Everyone pools money together, anticipating assistance in return down the line–money wired from America for a washing machine, maybe a television or a new house. But more and more these days, the reward is one’s own voyage to the U.S.

When the newcomer arrives, he or she may be greeted by the snakehead or someone related to the snakehead, a welcome sight. Back in Ping’s day, they’d be picked up by members of the notorious Fuk Ching gang, who would transport newly arrived immigrants to notoriously unsafe “safe” houses.

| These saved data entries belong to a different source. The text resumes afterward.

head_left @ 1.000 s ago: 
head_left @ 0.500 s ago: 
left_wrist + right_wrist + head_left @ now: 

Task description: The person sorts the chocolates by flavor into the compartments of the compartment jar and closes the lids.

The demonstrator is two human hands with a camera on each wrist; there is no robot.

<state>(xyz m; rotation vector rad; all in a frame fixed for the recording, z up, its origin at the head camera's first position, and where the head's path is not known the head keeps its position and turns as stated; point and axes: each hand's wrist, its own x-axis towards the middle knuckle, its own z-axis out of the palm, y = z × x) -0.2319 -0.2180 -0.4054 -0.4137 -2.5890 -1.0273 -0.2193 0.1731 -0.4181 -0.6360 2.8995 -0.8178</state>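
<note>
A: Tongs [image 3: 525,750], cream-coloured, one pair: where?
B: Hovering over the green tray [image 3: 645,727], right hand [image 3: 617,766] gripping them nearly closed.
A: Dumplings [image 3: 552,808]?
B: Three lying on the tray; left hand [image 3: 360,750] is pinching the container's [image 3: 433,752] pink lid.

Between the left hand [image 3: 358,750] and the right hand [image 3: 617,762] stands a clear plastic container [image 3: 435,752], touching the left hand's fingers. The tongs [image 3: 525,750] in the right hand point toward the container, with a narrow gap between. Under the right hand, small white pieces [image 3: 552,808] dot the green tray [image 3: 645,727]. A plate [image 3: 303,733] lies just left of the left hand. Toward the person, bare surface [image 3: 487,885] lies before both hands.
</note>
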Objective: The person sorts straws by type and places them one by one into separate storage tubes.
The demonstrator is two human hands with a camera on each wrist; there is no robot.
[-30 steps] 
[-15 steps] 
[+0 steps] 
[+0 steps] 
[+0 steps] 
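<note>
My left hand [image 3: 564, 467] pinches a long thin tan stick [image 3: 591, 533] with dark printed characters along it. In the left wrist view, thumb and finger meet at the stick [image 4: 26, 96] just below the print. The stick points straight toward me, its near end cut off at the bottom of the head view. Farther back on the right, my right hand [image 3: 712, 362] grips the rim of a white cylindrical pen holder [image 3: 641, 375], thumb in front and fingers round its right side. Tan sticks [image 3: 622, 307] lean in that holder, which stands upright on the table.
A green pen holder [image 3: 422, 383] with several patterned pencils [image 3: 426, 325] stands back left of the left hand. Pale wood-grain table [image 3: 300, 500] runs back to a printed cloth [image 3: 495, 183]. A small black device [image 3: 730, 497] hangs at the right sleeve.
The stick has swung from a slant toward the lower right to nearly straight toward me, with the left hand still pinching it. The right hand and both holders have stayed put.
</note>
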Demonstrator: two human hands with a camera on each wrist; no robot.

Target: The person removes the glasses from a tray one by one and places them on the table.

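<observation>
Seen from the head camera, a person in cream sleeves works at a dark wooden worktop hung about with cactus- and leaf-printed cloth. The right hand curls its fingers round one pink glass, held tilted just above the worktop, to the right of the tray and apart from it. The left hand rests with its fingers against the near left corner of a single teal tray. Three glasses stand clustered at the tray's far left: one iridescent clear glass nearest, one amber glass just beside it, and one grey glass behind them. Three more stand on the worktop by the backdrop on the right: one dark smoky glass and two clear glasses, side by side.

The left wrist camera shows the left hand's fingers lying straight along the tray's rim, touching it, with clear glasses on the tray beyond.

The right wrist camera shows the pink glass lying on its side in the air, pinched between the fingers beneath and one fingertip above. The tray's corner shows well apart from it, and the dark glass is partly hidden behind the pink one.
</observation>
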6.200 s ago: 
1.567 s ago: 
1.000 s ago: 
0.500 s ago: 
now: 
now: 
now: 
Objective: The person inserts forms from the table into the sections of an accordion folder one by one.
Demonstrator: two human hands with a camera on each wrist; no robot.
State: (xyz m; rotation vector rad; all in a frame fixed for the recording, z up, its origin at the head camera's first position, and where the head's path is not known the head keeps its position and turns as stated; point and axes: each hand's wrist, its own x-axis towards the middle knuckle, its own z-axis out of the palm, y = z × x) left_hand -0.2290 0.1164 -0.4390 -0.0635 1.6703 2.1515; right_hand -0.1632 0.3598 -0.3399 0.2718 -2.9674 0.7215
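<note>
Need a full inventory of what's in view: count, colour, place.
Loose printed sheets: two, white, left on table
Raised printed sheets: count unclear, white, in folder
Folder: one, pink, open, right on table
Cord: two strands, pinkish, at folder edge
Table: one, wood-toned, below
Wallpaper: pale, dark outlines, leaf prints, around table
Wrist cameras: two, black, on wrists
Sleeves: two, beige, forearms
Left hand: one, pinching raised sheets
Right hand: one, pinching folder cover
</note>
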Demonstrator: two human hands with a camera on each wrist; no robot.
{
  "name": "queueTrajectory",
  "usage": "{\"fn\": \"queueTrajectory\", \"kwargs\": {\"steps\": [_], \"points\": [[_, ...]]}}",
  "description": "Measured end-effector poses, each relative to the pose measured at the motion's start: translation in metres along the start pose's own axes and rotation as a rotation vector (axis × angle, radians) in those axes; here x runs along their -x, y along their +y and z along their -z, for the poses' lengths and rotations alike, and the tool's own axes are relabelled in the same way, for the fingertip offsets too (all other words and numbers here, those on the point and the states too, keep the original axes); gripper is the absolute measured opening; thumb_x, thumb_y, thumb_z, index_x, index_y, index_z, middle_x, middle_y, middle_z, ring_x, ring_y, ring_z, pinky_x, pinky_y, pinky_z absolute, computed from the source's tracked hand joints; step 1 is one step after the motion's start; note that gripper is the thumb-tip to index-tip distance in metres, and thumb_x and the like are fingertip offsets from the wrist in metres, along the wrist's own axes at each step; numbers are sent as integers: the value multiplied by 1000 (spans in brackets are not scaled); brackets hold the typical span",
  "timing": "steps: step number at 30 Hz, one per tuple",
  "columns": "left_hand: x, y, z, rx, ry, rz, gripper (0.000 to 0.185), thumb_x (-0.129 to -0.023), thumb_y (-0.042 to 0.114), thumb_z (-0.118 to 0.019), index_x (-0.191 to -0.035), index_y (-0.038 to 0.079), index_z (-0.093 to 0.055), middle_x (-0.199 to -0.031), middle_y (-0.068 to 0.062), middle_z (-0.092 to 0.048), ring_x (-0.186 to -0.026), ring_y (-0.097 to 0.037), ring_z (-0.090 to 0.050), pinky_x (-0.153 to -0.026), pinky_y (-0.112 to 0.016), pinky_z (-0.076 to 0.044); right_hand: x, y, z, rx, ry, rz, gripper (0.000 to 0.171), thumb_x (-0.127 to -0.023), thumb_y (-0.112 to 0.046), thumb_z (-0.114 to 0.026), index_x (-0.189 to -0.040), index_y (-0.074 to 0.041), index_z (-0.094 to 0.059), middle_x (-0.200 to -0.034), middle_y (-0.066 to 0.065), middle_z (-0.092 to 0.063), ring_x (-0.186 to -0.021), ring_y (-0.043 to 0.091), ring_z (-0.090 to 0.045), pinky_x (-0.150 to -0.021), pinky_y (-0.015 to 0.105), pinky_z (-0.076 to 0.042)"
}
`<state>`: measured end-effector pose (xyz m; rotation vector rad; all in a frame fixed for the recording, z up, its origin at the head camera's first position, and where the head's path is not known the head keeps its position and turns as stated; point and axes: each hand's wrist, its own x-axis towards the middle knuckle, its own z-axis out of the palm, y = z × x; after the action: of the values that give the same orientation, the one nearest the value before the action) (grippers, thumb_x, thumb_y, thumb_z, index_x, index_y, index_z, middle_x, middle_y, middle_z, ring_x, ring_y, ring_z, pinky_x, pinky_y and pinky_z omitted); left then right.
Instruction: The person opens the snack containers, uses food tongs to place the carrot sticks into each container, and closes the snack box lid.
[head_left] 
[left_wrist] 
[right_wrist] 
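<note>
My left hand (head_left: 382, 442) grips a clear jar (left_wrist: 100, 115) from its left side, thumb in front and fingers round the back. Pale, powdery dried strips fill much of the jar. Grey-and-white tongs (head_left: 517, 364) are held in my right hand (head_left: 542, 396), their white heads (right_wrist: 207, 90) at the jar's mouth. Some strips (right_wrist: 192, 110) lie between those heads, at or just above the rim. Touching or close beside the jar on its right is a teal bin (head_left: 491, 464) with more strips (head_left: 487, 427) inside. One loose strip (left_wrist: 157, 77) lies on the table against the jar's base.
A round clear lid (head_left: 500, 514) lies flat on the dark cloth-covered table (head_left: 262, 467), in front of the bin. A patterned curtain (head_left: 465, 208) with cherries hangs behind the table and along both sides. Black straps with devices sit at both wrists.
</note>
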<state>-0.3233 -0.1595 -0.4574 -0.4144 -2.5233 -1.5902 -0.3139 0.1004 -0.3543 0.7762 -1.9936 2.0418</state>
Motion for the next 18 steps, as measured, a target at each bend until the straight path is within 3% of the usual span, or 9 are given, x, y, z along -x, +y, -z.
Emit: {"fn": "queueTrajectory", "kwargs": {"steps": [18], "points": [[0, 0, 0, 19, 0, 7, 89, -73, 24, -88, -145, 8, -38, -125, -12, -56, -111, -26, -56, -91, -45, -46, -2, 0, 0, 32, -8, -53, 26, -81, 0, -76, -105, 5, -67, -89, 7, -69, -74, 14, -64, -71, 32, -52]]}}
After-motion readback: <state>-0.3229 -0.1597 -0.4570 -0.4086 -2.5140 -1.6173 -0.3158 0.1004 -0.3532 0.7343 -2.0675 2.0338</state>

Migrants must make a down payment before leaving, then supply the balance upon arrival–cash on delivery–usually paid by relatives in China, to leave no trace of the transaction stateside. Until they pay, the snakeheads detain them. Money-laundering services keep the cash flowing. That’s what Cheng Chui Ping’s East Broadway storefront used to do. “Ping would just make a call to a relative in China and wire money to your family right away,” says Jack Wang, a reporter for the Chinese-language World Journal. People preferred her service to the Bank of China across the street, with its long waits, and said she was even faster than Western Union.

Fuzhounese consider most snakeheads decent, smart people trying to help fellow countrymen achieve the American dream. Although U.S. authorities charge Ping with taking advantage of the misery of her fellow Chinese–calling her, with little affection, “the mother of all snakeheads”–in the Fuzhounese community she’s a Robin Hood figure, known affectionately Big Sister Ping.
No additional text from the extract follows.